The Pandora Papers expose the inner workings of a shadow economy that enriches the well-connected and wealthy at the expense of everyone else.
Significant Facts
The International Consortium of Investigative Journalists obtained the trove of more than 11.9 million confidential files and led a team of more than 600 journalists from 150 news outlets that spent two years sifting through them, tracking down hard-to-find sources and digging into court records and other public documents from dozens of countries.
The leaked records come from 14 offshore services firms from around the world
An ICIJ analysis of the secret documents identified 956 companies in offshore havens tied to 336 high-level politicians and public officials, including country leaders, cabinet ministers, ambassadors and others.
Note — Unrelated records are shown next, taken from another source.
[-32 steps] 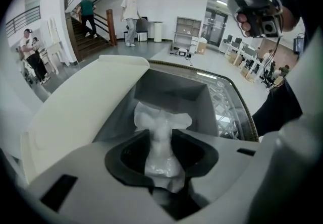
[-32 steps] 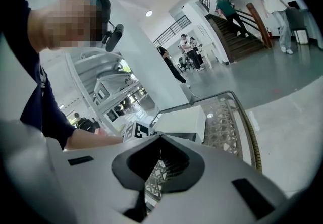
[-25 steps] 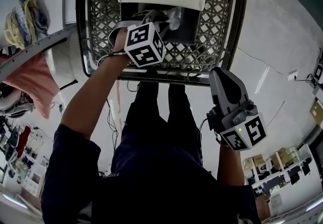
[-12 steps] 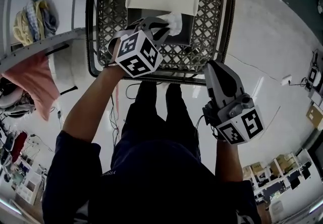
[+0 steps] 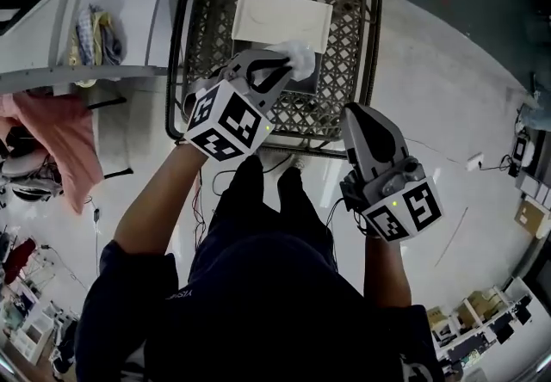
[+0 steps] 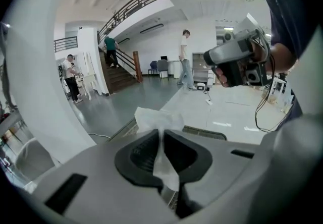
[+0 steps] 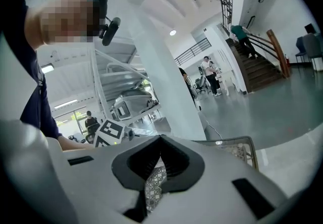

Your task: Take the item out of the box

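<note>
A black lattice basket [image 5: 371,53] stands on the floor in the head view. Inside it sits a dark box [image 5: 303,86] with its white flap [image 5: 281,21] folded back. My left gripper [image 5: 286,67] hangs above the box, shut on a crumpled white tissue [image 5: 300,55]. In the left gripper view the tissue [image 6: 157,132] is pinched between the dark pads and fans out past the tips. My right gripper [image 5: 359,113] is shut and holds nothing, near the basket's front right corner. Through its narrow slit [image 7: 154,183] only the basket's lattice shows.
A pink cloth [image 5: 67,135] hangs at the left, and a heap of cloths [image 5: 93,34] lies on a grey shelf. Cables cross the white floor. The person's legs [image 5: 267,208] stand just before the basket. People and a staircase [image 6: 121,69] are far off.
My left gripper has lifted up out of the box with the white tissue in its jaws. The right gripper has stayed near the basket's front right corner.
</note>
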`<state>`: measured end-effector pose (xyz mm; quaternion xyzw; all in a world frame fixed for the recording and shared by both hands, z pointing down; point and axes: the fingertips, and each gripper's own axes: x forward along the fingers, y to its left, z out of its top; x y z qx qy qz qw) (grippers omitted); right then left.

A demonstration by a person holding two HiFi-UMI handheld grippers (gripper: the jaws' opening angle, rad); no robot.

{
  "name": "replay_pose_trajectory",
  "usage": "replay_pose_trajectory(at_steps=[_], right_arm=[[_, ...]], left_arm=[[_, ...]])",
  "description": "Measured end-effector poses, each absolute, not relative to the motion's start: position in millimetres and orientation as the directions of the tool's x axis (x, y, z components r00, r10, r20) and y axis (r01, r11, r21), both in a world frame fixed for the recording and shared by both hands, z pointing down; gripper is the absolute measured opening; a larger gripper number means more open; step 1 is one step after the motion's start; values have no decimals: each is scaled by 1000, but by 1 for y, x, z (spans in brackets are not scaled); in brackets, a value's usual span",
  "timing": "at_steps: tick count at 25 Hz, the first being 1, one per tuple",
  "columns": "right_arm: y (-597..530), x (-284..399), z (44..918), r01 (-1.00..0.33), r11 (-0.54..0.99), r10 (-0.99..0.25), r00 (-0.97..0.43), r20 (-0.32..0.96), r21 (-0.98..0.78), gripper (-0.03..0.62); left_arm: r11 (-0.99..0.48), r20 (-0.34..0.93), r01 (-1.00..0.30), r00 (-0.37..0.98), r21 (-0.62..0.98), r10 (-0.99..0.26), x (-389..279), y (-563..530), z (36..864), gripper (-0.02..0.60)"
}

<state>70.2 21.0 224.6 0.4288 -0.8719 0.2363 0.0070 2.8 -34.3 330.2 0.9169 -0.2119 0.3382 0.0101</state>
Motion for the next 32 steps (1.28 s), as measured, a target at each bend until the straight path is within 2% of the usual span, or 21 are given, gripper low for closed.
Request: replay_pose_trajectory(at_steps=[15,24,32], right_arm=[[44,57,113,-747,615,-760,-647,63,-254,21],[63,44,59,-728,664,-741,-671,-20,-170,21],[74,39,29,-728,675,-737,-673,-63,-118,21]], left_arm=[[-852,445,-485,730,-197,-518,-8,4,190,38],[-809,331,-501,741,-306,-584,-11,24,112,38],[-791,269,-513,752,-333,-602,-16,33,77,38]])
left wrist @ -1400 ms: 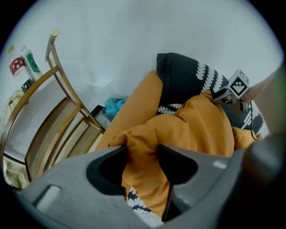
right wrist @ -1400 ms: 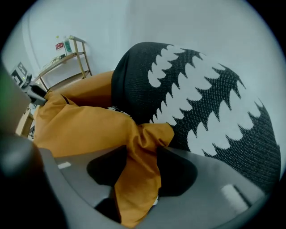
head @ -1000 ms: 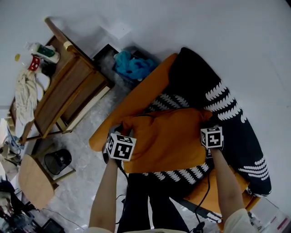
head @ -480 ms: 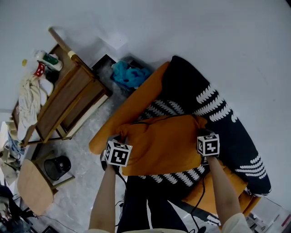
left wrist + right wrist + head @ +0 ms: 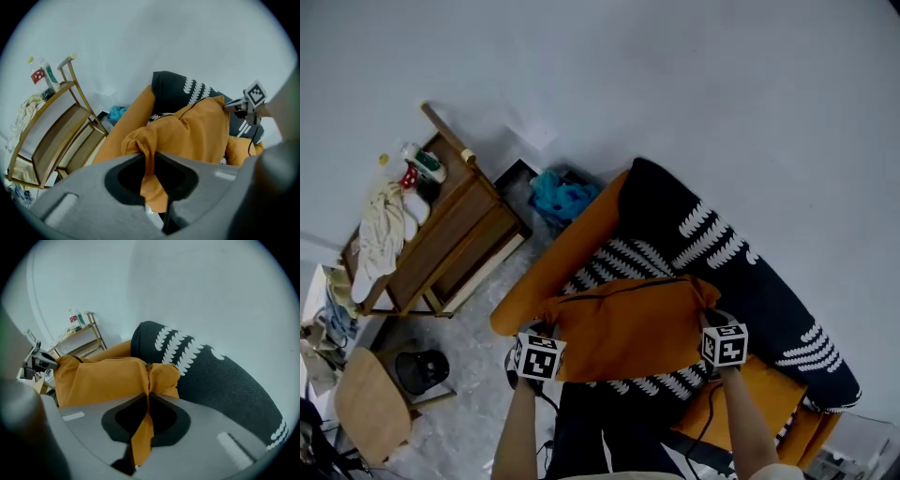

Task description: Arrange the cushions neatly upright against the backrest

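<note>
Lifted off the seat: orange cushion (image 5: pixel 628 323) hangs over the sofa (image 5: pixel 551 272) near its front edge, forward of the backrest. The left gripper (image 5: pixel 149 161) is clamped on the cushion's left corner by the armrest edge, jaws just been closing, fabric pinched between them. The right gripper (image 5: pixel 148 401) is clamped on the right corner (a flap hangs down through the jaws), also just been closing. A black patterned throw (image 5: pixel 675 202) drapes the backrest and seat behind.
</note>
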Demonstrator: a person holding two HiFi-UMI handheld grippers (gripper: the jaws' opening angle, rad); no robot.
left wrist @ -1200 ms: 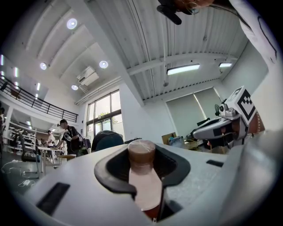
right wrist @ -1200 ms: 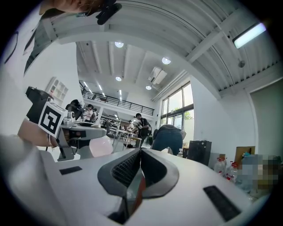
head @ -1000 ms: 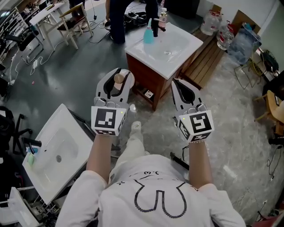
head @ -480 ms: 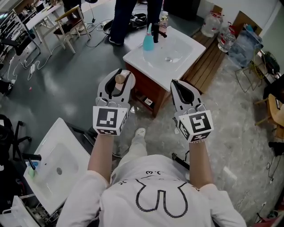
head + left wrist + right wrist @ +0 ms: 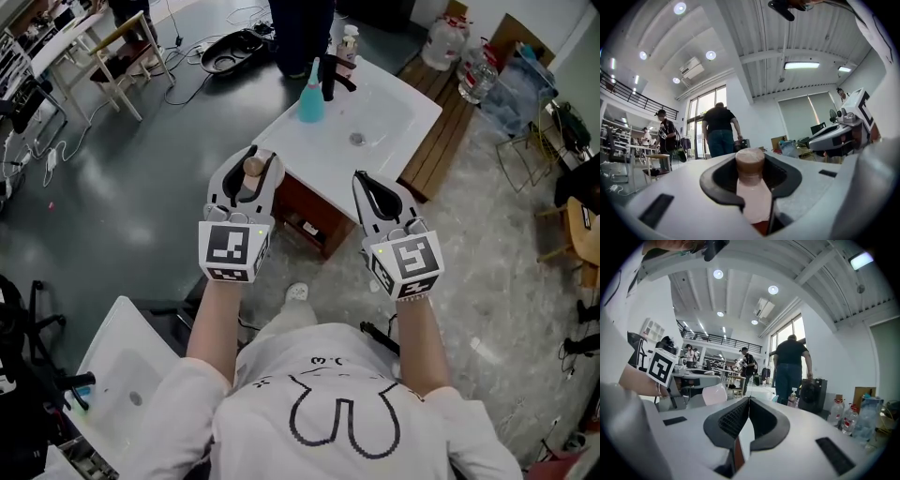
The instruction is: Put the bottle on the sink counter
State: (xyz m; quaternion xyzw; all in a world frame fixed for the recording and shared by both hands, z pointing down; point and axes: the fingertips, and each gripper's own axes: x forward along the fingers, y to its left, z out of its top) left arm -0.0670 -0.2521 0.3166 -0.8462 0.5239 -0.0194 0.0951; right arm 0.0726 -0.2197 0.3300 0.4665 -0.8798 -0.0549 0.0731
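Observation:
My left gripper (image 5: 247, 167) is shut on a pale pink bottle (image 5: 752, 192) with a brown wooden cap (image 5: 252, 166); the cap (image 5: 750, 162) sticks up between the black pads. It hangs over the floor just short of the near-left edge of the white sink counter (image 5: 389, 122). My right gripper (image 5: 371, 184) is shut with nothing in it, its pads (image 5: 752, 422) meeting at the tips, above the counter's front edge. Both are held level, side by side.
On the counter's far side stand a blue soap bottle (image 5: 311, 79), a black faucet (image 5: 329, 77) and a small bottle (image 5: 350, 43). A person (image 5: 300, 28) stands behind it. A second white sink (image 5: 131, 370) lies at lower left. Water jugs (image 5: 442, 45) and a wooden pallet (image 5: 454, 117) are at upper right.
The view has moved toward the sink counter, which now lies just ahead of both grippers. The second sink has slid toward the lower left edge. Both grippers keep their pose.

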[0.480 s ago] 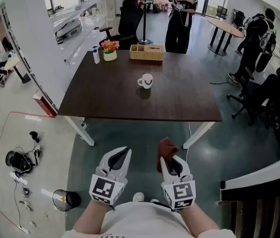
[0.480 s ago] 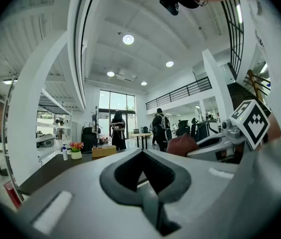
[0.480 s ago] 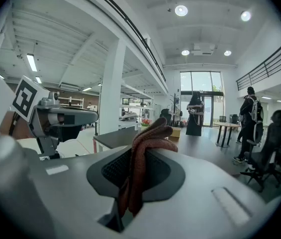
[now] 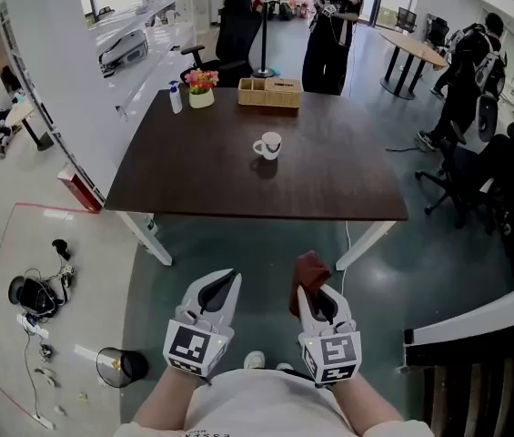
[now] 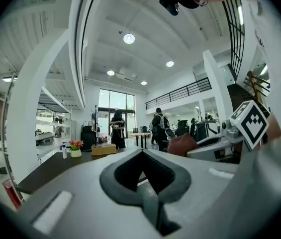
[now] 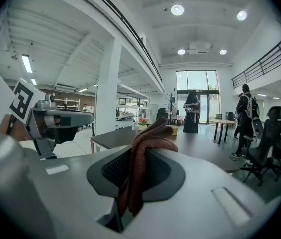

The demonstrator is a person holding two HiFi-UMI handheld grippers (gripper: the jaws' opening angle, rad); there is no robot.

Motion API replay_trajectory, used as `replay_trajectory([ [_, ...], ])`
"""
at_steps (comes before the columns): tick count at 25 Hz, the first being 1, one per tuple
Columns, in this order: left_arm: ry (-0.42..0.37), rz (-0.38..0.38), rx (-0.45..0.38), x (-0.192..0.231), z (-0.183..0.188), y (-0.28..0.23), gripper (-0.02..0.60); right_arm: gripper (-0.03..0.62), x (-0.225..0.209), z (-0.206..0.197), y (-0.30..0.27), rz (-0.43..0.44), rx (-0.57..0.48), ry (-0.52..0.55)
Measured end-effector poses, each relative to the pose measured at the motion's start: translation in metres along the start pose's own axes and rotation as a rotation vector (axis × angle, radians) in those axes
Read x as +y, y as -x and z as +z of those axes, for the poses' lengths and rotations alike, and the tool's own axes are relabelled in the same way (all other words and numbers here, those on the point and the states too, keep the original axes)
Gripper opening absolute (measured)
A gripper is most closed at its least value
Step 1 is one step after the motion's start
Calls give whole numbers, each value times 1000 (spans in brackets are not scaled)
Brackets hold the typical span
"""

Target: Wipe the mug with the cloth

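Observation:
A white mug (image 4: 268, 146) stands near the middle of the dark table (image 4: 193, 185), far ahead of both grippers. My right gripper (image 4: 307, 289) is shut on a reddish-brown cloth (image 4: 309, 269), which bunches up out of the jaws (image 6: 143, 156). My left gripper (image 4: 231, 277) is shut with nothing in it, and its jaws meet along a seam (image 5: 147, 185). Both grippers hang side by side over the floor, short of the table's near edge. In the left gripper view the cloth (image 5: 181, 144) shows at the right.
A wicker box (image 4: 269, 94), a flower pot (image 4: 202, 87) and a spray bottle (image 4: 176, 100) line the table's far edge. People and office chairs stand beyond and to the right. A small bin (image 4: 120, 365) and cables lie on the floor at left. A stair rail (image 4: 475, 321) is at right.

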State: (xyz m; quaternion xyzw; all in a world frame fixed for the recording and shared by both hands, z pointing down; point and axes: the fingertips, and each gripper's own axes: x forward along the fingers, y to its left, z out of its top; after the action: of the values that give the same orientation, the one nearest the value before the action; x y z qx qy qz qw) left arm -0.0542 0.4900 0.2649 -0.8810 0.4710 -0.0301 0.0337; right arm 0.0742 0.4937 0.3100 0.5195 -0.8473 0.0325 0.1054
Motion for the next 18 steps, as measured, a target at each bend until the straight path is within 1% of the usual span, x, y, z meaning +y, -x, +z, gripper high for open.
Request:
replay_trajectory([
  [4,16,-3,6,9,-8,0,0,80,1,-5,-7,-17,16,-3],
  [8,41,1,9,26,-12,0,0,80,8,-3,-19,-26,23,12],
  [14,132,-11,18,43,-29,-16,0,81,4,-1,-44,-35,34,-12],
  [18,125,-3,41,53,-38,-33,0,81,-5,-1,-65,-26,44,-3],
])
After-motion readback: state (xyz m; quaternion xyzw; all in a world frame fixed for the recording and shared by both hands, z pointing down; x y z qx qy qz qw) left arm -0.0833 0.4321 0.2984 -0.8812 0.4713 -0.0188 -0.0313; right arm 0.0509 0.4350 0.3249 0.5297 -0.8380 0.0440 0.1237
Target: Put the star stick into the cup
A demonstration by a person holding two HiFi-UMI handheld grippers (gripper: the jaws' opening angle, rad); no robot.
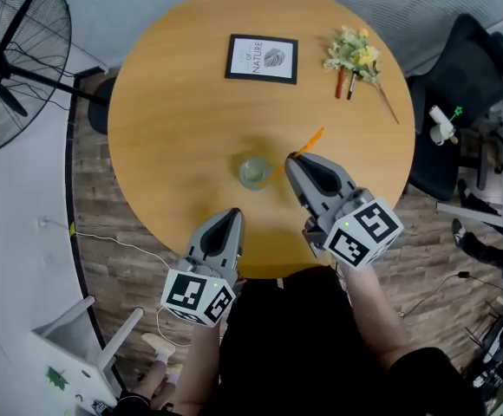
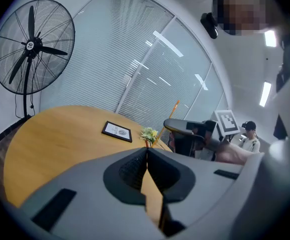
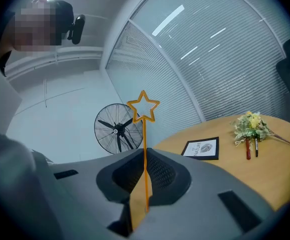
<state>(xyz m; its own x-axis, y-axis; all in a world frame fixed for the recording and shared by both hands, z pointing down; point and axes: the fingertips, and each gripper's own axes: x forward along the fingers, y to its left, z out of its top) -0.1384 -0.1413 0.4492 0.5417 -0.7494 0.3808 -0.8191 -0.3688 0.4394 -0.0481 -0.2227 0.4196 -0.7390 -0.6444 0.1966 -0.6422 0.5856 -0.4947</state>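
Note:
My right gripper (image 1: 293, 159) is shut on the orange star stick (image 1: 310, 139), which pokes out past its tips toward the table's far side. In the right gripper view the stick (image 3: 145, 149) stands up between the closed jaws, its star outline at the top. A small clear glass cup (image 1: 255, 172) stands on the round wooden table (image 1: 182, 120), just left of the right gripper's tips. My left gripper (image 1: 231, 216) hovers at the table's near edge, jaws closed with nothing in them. The left gripper view shows the right gripper (image 2: 171, 125) with the stick (image 2: 172, 111) rising from it.
A framed print (image 1: 262, 58) lies at the table's far side. A small flower bunch (image 1: 355, 56) with two pens lies at the far right. A standing fan (image 1: 13, 63) is left of the table, a black office chair (image 1: 460, 85) to the right.

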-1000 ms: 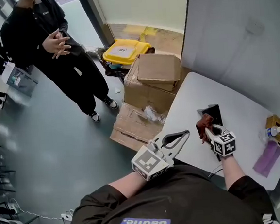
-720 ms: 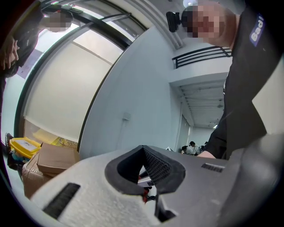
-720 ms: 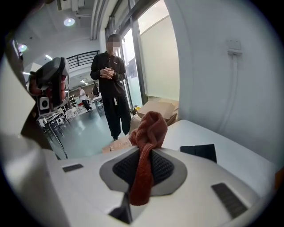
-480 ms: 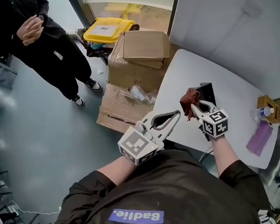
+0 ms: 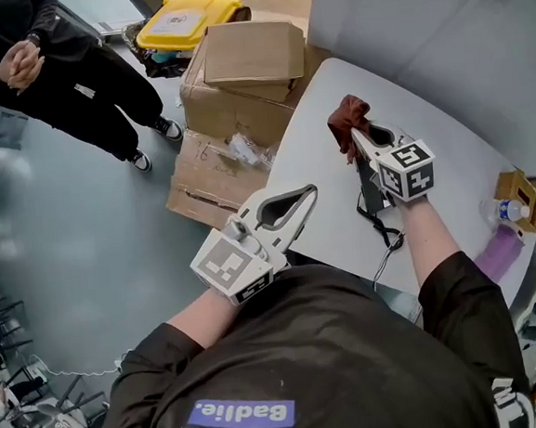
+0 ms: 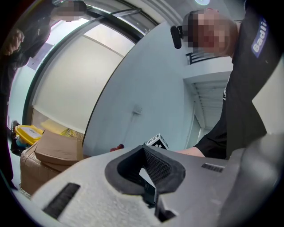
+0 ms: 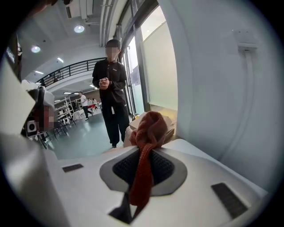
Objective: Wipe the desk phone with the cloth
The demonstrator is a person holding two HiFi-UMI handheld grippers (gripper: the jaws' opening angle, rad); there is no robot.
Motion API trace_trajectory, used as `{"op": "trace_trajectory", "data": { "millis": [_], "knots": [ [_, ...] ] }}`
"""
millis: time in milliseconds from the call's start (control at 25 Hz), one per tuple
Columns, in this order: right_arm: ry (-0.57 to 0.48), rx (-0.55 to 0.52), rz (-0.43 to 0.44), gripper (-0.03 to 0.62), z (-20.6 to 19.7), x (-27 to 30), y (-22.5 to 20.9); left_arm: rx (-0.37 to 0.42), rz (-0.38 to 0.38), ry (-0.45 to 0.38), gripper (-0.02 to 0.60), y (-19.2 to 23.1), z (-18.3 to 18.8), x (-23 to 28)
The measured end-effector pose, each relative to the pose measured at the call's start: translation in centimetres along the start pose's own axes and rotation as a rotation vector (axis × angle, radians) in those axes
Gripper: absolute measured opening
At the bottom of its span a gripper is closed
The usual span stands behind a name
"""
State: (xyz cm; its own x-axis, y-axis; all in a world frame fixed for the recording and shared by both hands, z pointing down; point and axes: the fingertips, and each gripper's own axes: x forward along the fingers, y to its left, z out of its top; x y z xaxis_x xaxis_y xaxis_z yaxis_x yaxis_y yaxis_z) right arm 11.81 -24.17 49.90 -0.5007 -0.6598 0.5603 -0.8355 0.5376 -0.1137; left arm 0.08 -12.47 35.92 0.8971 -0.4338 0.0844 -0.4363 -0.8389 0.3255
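Note:
My right gripper (image 5: 353, 135) is shut on a rust-red cloth (image 5: 345, 114), which bunches above the jaw tips over the white table (image 5: 450, 164). In the right gripper view the cloth (image 7: 150, 128) hangs down between the closed jaws of that gripper (image 7: 148, 150). The black desk phone (image 5: 369, 188) lies mostly hidden beneath this gripper, and its cord (image 5: 383, 234) trails toward me. My left gripper (image 5: 312, 191) is shut and empty, held over the table's near left edge. The left gripper view shows that gripper (image 6: 144, 149) closed on nothing.
Cardboard boxes (image 5: 246, 66) and a yellow bin (image 5: 181, 22) stand on the floor left of the table. A person (image 5: 45, 65) stands beyond them. A water bottle (image 5: 505, 208), a brown box (image 5: 521, 197) and a purple item (image 5: 497, 252) sit at the table's right end.
The right gripper has carried the cloth farther up the table and now covers the phone. The left gripper stays shut beside the table edge. My head view has shifted.

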Motion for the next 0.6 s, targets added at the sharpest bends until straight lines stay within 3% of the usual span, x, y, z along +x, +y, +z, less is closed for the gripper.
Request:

More than two-thirds of those companies were set up in the British Virgin Islands, a jurisdiction long known as a key cog in the offshore system.
At least $11.3 trillion is held “offshore,” according to a 2020 study by the Paris-based Organization for Economic Cooperation and Development.
The Pandora Papers investigation unmasks the covert owners of offshore companies, incognito bank accounts, private jets, yachts, mansions, even artworks by Picasso, Banksy and other masters – providing more information than what’s usually available to law enforcement agencies and cash-strapped governments.
The key players in the system include elite institutions – multinational banks, law firms and accounting practices – headquartered in the U.S. and Europe.
The 150 news outlets that joined the investigative partnership include The Washington Post, the BBC, The Guardian, Radio France, Oštro Croatia, the Indian Express, Zimbabwe’s The Standard, Morocco’s Le Desk and Ecuador’s Diario El Universo.